Post new topic Reply to topic  [ 7 posts ] 
Author Message
PostPosted: Sun Oct 21, 2012 12:44 am 
Offline

Joined: Thu Jun 08, 2006 3:56 pm
Posts: 537
Location: BC Canada
I'm wondering what the main hardware/software limitation is for backtesting speed. Some posts suggest that it is I/O from the market data storage database, because on most multi-core CPU machines these days, by far most (if not all) of the cores are severely underutilized. If we could somehow figure out how to bypass the current limits, it would probably make OQ faster, and a lot of people happier.

Q1. Has anyone done some experiments on the difference between backtesting speeds using SSD disks vs normal 7200rpm hard disks?

Q2. Anton, perhaps you could make some sort of "official" statement about your experiences with limits on backtesting speeds? Is it disk I/O? Single thread simulation engine limits? Or other limits? (This one seems unlikely -- many people seem to have both memory and CPU cores to spare...). thanks


Top
 Profile  
 
PostPosted: Sun Oct 21, 2012 10:00 am 
Offline

Joined: Tue Aug 05, 2003 3:43 pm
Posts: 6808
Hi Kevin,

I think backtesting speed issue in the current framework is more about hashtables and eventargs :roll: The framework is too flexible (FIX layer is based on FIX tag-value pairs, which means that Order.Qty and other similar properties are actually hashtable entries in a FIX message) and too generic (it tries to do too many things behind the scene to be proactive, for example emitting all kind of events, updating portfolios, calculating equity, filling data series, etc. on every tick).

But this should change soon since we are working on a new framework, which is order(s) of magnitude faster than the present one and supports multithreading, event queues, multicore optimization, etc.

Cheers,
Anton


Top
 Profile  
 
PostPosted: Sun Oct 21, 2012 5:00 pm 
Offline

Joined: Thu Jun 08, 2006 3:56 pm
Posts: 537
Location: BC Canada
Wow, what an interesting answer. The forum postings in the past were all thinking (and posting) about disk IO speed from the database as being the major factor, and now you say it's probably the FIX layer.

The new framework sounds like it will be lightning fast. I can hardly wait to try it out (even though I'm not bothered by long simulations (my longest one is only 5 or 10 minutes). But I do love to see efficient software designs do their magic!

How does the new framework bypass or change the FIX layer event/hash table problems? (If it's not too hard or proprietary to explain in a sentence or two...)


Top
 Profile  
 
PostPosted: Sun Oct 21, 2012 8:09 pm 
Offline

Joined: Tue Aug 05, 2003 3:43 pm
Posts: 6808
Hi Kevin,

actually the major factor depends on your strategy. I guess if it's a one instrument strategy which trades once a day, which doesn't keep open position for a long time and which you backtest with trade data, then IO is going to be the major factor.
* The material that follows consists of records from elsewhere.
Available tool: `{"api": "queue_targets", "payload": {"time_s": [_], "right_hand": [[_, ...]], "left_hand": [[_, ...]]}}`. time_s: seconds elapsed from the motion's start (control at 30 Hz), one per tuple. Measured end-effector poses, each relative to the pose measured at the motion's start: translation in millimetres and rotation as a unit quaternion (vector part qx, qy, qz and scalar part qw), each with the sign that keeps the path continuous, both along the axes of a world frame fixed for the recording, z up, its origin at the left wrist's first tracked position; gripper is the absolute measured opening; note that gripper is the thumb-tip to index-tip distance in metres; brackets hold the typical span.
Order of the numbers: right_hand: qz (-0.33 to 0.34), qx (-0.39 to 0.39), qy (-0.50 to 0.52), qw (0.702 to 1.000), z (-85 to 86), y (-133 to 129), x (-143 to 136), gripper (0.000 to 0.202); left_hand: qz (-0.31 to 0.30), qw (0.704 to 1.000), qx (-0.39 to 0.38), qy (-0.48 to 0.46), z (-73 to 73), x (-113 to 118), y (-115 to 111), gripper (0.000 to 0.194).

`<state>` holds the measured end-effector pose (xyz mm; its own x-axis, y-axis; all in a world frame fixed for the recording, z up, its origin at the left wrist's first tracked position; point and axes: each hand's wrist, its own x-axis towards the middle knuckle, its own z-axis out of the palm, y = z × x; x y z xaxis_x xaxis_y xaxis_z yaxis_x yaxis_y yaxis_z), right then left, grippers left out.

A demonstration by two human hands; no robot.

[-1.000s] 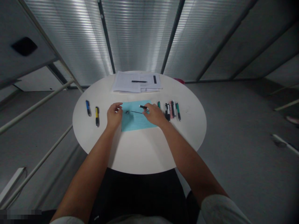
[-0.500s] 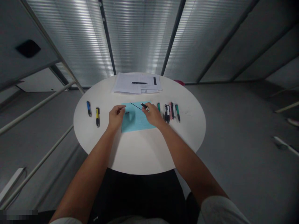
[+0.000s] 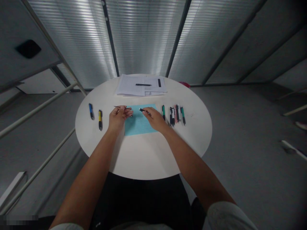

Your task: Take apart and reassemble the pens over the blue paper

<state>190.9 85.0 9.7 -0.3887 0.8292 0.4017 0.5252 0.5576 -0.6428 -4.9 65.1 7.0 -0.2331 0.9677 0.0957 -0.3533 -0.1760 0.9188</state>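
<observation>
My left hand (image 3: 117, 118) is closed on a thin dark pen refill (image 3: 122, 107), which lies roughly level across its fingers, over the left edge of a light blue sheet (image 3: 140, 125). A small metallic part (image 3: 131, 115) shows close to those fingertips; whether they touch it I cannot tell. On the right side of the sheet, my right hand (image 3: 154, 118) pinches a short black pen barrel (image 3: 142, 110), its end pointing left toward the other hand. The two hands are apart.
A blue pen (image 3: 91, 111) and a yellow pen (image 3: 100, 119) lie at the left of the round white table (image 3: 146, 159). Several pens, among them a green one (image 3: 183, 115), lie at the right. Behind the sheet is a paper stack (image 3: 130, 86) with a black pen (image 3: 143, 85) on it.
The thin refill has passed from beside my right hand into my left hand. My right hand has shifted slightly left and still holds the black barrel.
</observation>
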Motion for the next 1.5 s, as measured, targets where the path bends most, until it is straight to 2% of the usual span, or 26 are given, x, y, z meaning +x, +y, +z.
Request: {"api": "queue_targets", "payload": {"time_s": [0.33, 0.53, 0.67, 0.77, 0.83, 0.93, 1.0, 1.1, 1.2, 1.33, 1.5], "right_hand": [[0.017, 0.016, -0.053, 0.998, 2.1, -3.7, 0.1, 0.035], [0.021, 0.012, -0.055, 0.998, 1.5, -1.7, 1.4, 0.036], [0.024, 0.02, -0.058, 0.998, 1.7, -2.2, 1.7, 0.036], [0.036, 0.021, -0.061, 0.997, 0.3, -2.7, 0.6, 0.033], [0.048, 0.014, -0.047, 0.998, -1.3, -2.8, -1.2, 0.031], [0.051, -0.013, 0.038, 0.998, -3.7, -1.8, -4.7, 0.029], [0.038, -0.055, 0.118, 0.991, -4.2, -0.2, -6.4, 0.031], [0.019, -0.108, 0.222, 0.969, -2.1, 3.0, -6.8, 0.034], [0.001, -0.102, 0.277, 0.955, 0.9, 6.0, -5.6, 0.034], [-0.02, -0.079, 0.258, 0.963, 0.5, 6.5, -3.4, 0.035], [-0.019, -0.037, 0.154, 0.987, -0.2, 0.8, -1.1, 0.033]], "left_hand": [[-0.062, 0.998, -0.007, -0.03, 3.1, 3.1, -3.4, 0.029], [-0.028, 0.999, -0.018, -0.023, 4.2, 1.3, -2.0, 0.025], [-0.043, 0.999, -0.014, -0.016, 1.5, 1.1, -1.6, 0.026], [-0.056, 0.998, -0.013, 0.028, -0.8, 2.7, -3.7, 0.031], [-0.07, 0.992, 0.0, 0.109, -1.6, 3.7, -6.1, 0.031], [-0.078, 0.957, 0.041, 0.275, -3.5, 2.2, -8.0, 0.028], [-0.036, 0.921, 0.062, 0.383, -6.6, -1.7, -6.8, 0.03], [0.058, 0.856, 0.058, 0.511, -14.2, -9.9, -2.3, 0.032], [0.086, 0.81, 0.012, 0.58, -21.5, -15.4, 1.5, 0.033], [0.064, 0.787, 0.002, 0.614, -25.2, -15.5, 2.3, 0.025], [0.058, 0.76, 0.005, 0.647, -22.1, -13.0, 1.7, 0.025]]}}
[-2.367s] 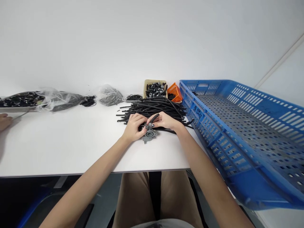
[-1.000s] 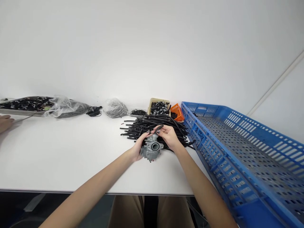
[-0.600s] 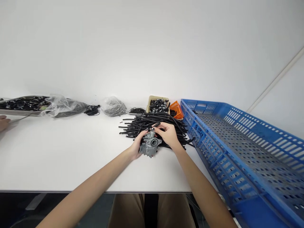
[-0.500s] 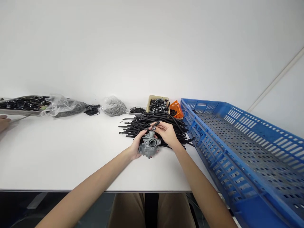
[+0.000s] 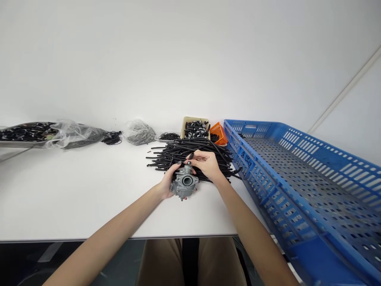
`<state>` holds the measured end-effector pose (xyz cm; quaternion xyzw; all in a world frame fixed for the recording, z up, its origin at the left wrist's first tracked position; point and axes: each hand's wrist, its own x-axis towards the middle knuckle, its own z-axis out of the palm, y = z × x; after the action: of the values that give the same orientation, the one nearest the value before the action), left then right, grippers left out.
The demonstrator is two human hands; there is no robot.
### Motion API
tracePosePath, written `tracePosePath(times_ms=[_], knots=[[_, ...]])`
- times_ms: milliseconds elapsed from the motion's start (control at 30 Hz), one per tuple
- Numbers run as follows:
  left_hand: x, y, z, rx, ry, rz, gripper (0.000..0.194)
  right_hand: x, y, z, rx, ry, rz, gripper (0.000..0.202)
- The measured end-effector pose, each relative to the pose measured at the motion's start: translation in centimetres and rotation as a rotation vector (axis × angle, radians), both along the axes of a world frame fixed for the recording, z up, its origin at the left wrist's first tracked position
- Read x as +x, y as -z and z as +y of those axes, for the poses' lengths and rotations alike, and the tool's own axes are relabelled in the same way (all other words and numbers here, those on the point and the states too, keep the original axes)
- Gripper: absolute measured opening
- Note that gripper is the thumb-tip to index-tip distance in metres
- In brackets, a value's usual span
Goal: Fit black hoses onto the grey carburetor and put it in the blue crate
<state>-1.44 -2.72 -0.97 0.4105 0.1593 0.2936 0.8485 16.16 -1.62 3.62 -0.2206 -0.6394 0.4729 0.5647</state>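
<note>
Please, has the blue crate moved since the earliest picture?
No. Judged against the orange basket, the blue crate still stands right beside it; the whole view shifted slightly.

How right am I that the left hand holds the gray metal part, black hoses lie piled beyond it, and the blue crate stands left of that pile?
Not quite: the head view shows the blue crate to the right of the pile. The left hand does hold the gray metal part, with black hoses piled beyond it.

Head-worn view, forward and down
</note>
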Motion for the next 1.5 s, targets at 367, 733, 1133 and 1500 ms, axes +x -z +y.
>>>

If it's a multi-instrument, multi time frame strategy, then the strategy engine (which distributes data streams between strategies and instruments) may consume enough CPU. If you open many positions, then portfolio and equity calculations performed on every tick may become a bottleneck. If you submit orders very frequently or have stop/limit orders hanging in the execution simulator, then the FIX layer starts playing the major role.

Regards,
Anton


Top
 Profile  
 
PostPosted: Sun Oct 21, 2012 8:32 pm 
Offline

Joined: Thu Jun 08, 2006 3:56 pm
Posts: 537
Location: BC Canada
Thanks for the detailed answer Anton. The only thing I can think of to add to this thread is to wonder if there is any easy way, or easy new feature, that could give users an idea of where their backtesting bottlenecks are.

For example, when I've done performance profiling in the past, I've often added one or two lines of code in key locations to record the entry/exit timestamps for important (ie time consuming) pieces of code. Then after a program execution (or after many, if I wrote the stats to disk with another few lines of code), I could see where (or what relative percentage) of time was spent on these key performance sections.

Do you think it is possible for you to add a couple of lines of metric timestamp code in the framework at key points, so you could show some relative numbers in the simulation stats? I can imagine one collection point being in front of database read operations (to monitor total IO cost). Maybe there's another one possible in front of FIX operations (as you mentioned in your previous post).

I see that you list 4 (database IO, strategy engine, portfolio calculations, and FIX). If you could identify 4 very high level timestamp collection points for those 4 areas, and print them out in the simulation stats, it would tell users what the bottlenecks are.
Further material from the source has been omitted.